24 août 2007

Don Oleari

Un comptoir, quelques chaises et tables de jardin, et voilà un botequim, bistroquet plus ou moins improvisé. Toutes les villes du Brésil ont les leurs, par milliers, presque tous les quartiers. On y va boire quelques bières entre collègues à la sortie du boulot ou bien on descend cul sec les petits verres de cachaça en écoutant des conversations qui deviennent vite des radotages.

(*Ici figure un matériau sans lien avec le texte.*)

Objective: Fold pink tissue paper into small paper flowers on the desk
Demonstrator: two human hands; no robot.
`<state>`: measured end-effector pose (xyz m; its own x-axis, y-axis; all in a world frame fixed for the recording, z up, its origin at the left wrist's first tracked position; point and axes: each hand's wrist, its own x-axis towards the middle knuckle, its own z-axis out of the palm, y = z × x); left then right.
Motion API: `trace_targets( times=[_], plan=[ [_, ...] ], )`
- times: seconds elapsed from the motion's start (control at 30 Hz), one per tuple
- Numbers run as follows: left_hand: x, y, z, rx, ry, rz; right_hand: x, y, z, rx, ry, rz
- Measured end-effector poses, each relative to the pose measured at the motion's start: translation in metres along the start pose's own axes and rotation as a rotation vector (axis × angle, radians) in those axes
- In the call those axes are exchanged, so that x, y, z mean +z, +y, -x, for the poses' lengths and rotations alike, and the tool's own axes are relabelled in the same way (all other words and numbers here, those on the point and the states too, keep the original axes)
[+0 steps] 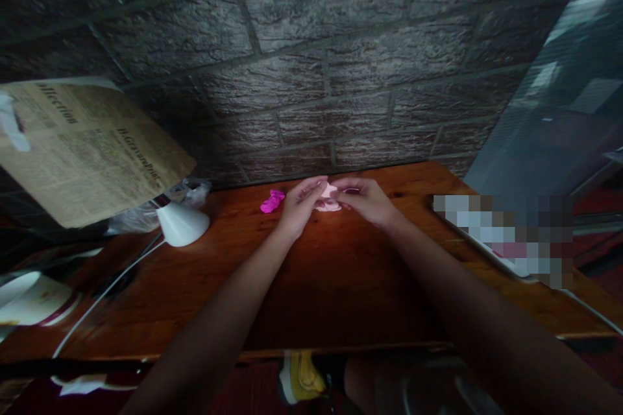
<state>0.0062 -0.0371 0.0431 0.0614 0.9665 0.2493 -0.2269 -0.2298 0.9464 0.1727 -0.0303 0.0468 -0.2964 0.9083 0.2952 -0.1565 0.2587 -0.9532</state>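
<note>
Both hands meet over the back part of the wooden table, at a pale pink, soft-looking piece [329, 192] with an uneven edge. Whether it is cloth, paper or clay I cannot tell. My left hand [302, 206] grips its left side, thumb against the fingers. From the right, my right hand [367, 200] pinches the same piece, its fingers curled toward the thumb. Parts of the piece are hidden behind the fingers. A crumpled bright magenta piece [272, 201] lies on the table just left of my left hand, apart from it.
A lamp with a white base [183, 225] and newsprint-patterned shade [92, 149] stands at left, its cable crossing the wooden table [204, 292]. Clear plastic [195, 193] lies behind it. A white paper cup [36, 298] is tipped at far left. A blurred-out flat device [501, 240] lies at right. A brick-patterned wall [311, 78] borders the back.
</note>
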Motion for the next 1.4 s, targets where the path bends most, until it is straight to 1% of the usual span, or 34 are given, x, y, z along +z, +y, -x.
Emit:
trace_targets(
  times=[0.13,0.33,0.57,0.7,0.83,0.93,1.0,1.2,1.4],
  plan=[
    [-0.003,-0.001,-0.002,0.006,-0.020,-0.045,-0.002,0.005,-0.002,0.001,0.034,0.000],
    [-0.003,-0.004,-0.003,0.017,-0.011,-0.072,-0.002,0.006,-0.001,-0.058,0.025,0.087],
    [0.000,-0.005,-0.002,0.011,0.000,-0.053,-0.001,0.009,0.001,-0.140,0.055,0.196],
    [0.000,-0.005,-0.002,-0.016,-0.033,-0.018,-0.003,0.014,-0.001,-0.162,0.108,0.205],
    [-0.002,-0.006,-0.001,-0.020,-0.075,-0.012,-0.005,0.014,-0.004,-0.119,0.156,0.141],
    [-0.003,-0.008,-0.001,-0.026,-0.075,-0.036,-0.005,0.010,-0.005,-0.066,0.173,0.060],
    [-0.003,-0.009,-0.002,-0.034,-0.066,-0.042,-0.004,0.007,-0.004,-0.046,0.161,0.036],
    [-0.003,-0.011,-0.003,-0.029,-0.032,-0.028,0.000,0.000,-0.001,0.016,0.071,-0.025],
    [-0.002,-0.010,-0.003,0.026,-0.007,-0.041,0.000,0.002,-0.003,0.006,0.073,-0.009]
  ],
)
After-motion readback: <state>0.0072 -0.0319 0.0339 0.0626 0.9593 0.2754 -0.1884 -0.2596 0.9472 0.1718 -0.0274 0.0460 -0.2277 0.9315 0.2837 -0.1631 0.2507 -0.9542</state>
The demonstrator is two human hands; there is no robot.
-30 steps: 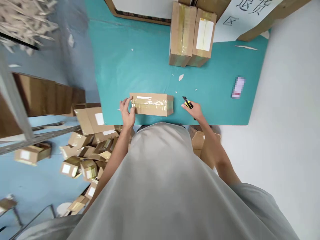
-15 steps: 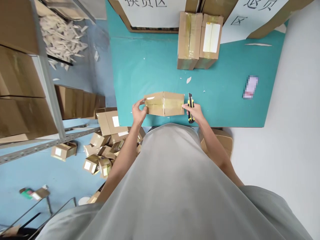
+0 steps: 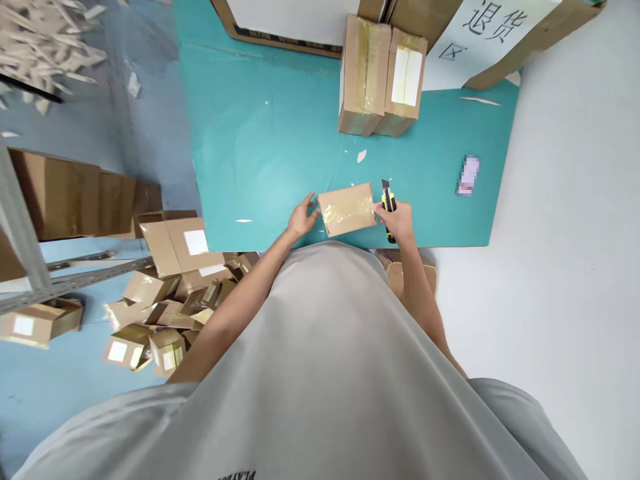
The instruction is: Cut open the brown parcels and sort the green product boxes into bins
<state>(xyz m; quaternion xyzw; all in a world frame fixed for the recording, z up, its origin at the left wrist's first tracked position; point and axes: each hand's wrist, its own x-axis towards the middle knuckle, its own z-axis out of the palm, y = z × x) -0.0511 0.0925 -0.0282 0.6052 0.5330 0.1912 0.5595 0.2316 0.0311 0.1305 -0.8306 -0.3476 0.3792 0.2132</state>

Jardim Camburi vient de s’enrichir d’un botequim un peu spécial. C’est Lena qui nous l’a appris hier soir en nous proposant de nous y retrouver. Spécial, car le mannezingue vous sert une carte sans équivalent ailleurs dans notre bonne ville. Pensez donc, le pastel n’y est pas que de vent, mais contient du filet mignon, non pas du steack haché de troisième catégorie, mais de la bonne viande rouge débitée au couteau en fines lanières. Spécial, car le caboulot affiche des heures de fermeture rien moins catholiques, 22h47 les lundis, 23h55 les jeudis, pour permettre, dixit, au personnel de prendre le midnight express. Spécial encore, parce que le rade se fait beuglant en invitant les musicos à brancher leurs instruments sur de petits amplificateurs et que la musique est bonne. Hier soir, guitare, clarinette et cavaquinho nous servent des compositions de Pinxinguinha et consorts, des morceaux de derrière les fagots du début du siècle passé qui mettent la musique populaire au niveau de la musique savante. Cent ans déjà ! Comme le temps passe, aurait dit Mademoiselle de Beaufort si elle avait été là. Ce répertoire n’a pas pris une ride. De temps en temps, un client se lève, s’approche des musiciens et chante deux ou trois strophes, un refrain ou deux que, clients de Don Oleari, nous connaissons tous pour les avoir écoutés des milliers de fois.

Allez savoir pourquoi, j’ai le ciboulot qui se laisse glisser au niveau du coeur et chavire en retrouvant quelque chose de la Lisbonne de 1975, quand Pedro, ancien de la Légion, la Légion étrangère française, nous emmenait faire la tournée des bars à fado, pas ceux des touristes, fussent-ils alors politiques, mais les vrais, les épais, les glauques où se serraient les coudes et tout l’attirail génito-séducteur de ceux qui ne se faisaient déjà plus d’illusions sur la Révolution en cours. Me revient l’image d’une putain énorme, un soldat assis sur chacune de ses cuisses larges comme des poufs marocains, de ces soldats aux cheveux longs qui avaient vu les oeillets se fâner très vite, trop vite. Je garderai toujours l’image de cette femme, au corps d’ogresse, éjectant ses pioupious pour se lever et s’approcher du joueur de guitare portugaise, cette guitare qui chiale. J’entendrai toujours le son de cette voix, indescriptible, qui, d’une seconde à l’autre, avait renvoyé la Janis Joplin de mes émois post-ados au rayon des rosières maristes.

Mais Lisbonne n’est pas Rio ou Vitória, le fatum a été passé au moulin (à sucre) de la terre brésilienne. Ici le chorinho pleure certes, mais pleure par étymologie (choro), mais nous parle d’un destin plus accomodant. Le chorinho nous ferait presque oublier que le Brésil est le pays où l’on trucide pour un oui, un non ou un pet de travers.

Enfin, le Don Oleari n’est pas non plus n’importe quel botequim, puisque c’est là que Lena nous a conviés pour que je lui pose quelques questions sur Albert et Stefan. Car, à défaut de progresser, l’enquête continue.